She is plump, bright-eyed, bob-headed, brown-feathered. She is hungry. She is hunting rice. Rice doesn’t come easy; she has to wait. She has to compete with the faster ones and the sneakier ones, the ones whose feathers stay tight to their bodies ready for flight. But her feathers are fluffed. She is at home, safe, doing her thing.
But it isn’t for her. He comes up, cheeping and fluttering his stub-wings, the beak that is still yellow-edged open, begging. He is old enough to feed himself but doesn’t know it. He chirps, flutters, chirps; but there is no rice.
Then Danae throws some. Fearless mother sparrow runs in, stuffs, stuffs, stuffs (the rice is soft and mashes around the edges of her beak) and turns lift-headed and stabs fast and downward into the cheeping beak, and the cheeping beak is silenced; it is fed.
She does not feed herself. She gathers and gathers and gives it all to her chick, her little almost-bird. I have heard that Chipotle’s food is loaded with sodium, and I can only hope that these sparrows, whose whole economy depends on thrown rice, will survive on it. It’s the only thing they know how to eat.
~
Under the high round ancient arch of the bridge, they are swooping. They are flit-flitting, turning, swooping. They are hungry. They are hunting the hapless insects who hover over the rushing water. Flight for them is not so much a response, a means of locomotion, as it is the groundwork of life itself. It is perching, resting, that is difficult for them. Flying takes less energy than clinging to stone. So they fly; and instead of landing, they turn around and do it again.
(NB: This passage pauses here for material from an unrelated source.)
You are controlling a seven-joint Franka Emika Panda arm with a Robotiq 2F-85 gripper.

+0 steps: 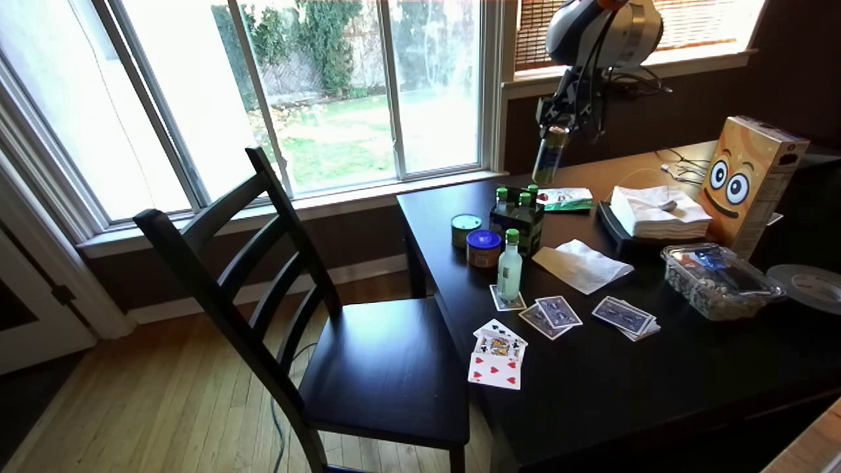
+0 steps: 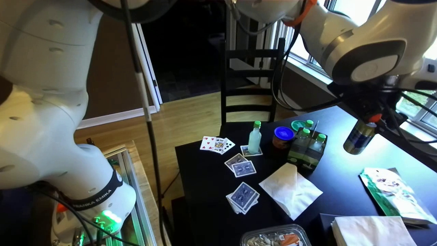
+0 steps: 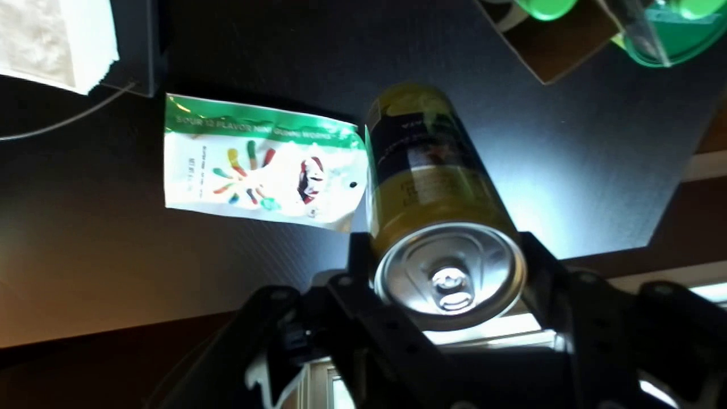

They must have spectacular stereo vision. They cut their angular jubilation to something like ninety degrees six inches from obstacles. Anything can be an obstacle: water, bridge stone, each other, my face. They must be chasing the chance-inspired world-lines of their prey. There’s no other explanation for this glorious, needless dodging.
They do not know fear like the tight-feathered sparrows did. They cannot be caught; they cannot fly into anything; the river is teeming with bugs; and they can feed till dark. Their aerobatics are unparalleled by manmade flying machines, and they are not more than six inches long. They are swallows, tree and rough-winged; and the air under the bridge is theirs.
~
Both birds have found or been given a way to feed themselves. We get hung up on thinking the distinction matters, as if our development, our careers and our putting-food-on-the-tables, will play out to the towering and shadowy score of natural selection—as if one false move, one dropped class or one botched interview, will derail the gene train of which we, the freshest generation, have uncomfortably become the locomotive. But a sparrow can’t start eating like a swallow, and a swallow needn’t fear becoming a sparrow. God has given each of us exactly the abilities he wanted us to have, and no amount of education, competition, attempts at upward mobility or complacency therein will change our innate and God-known purposes. Some of us are sparrows, some swallows; and both are desperately noble, desperately needed in this, the end of time.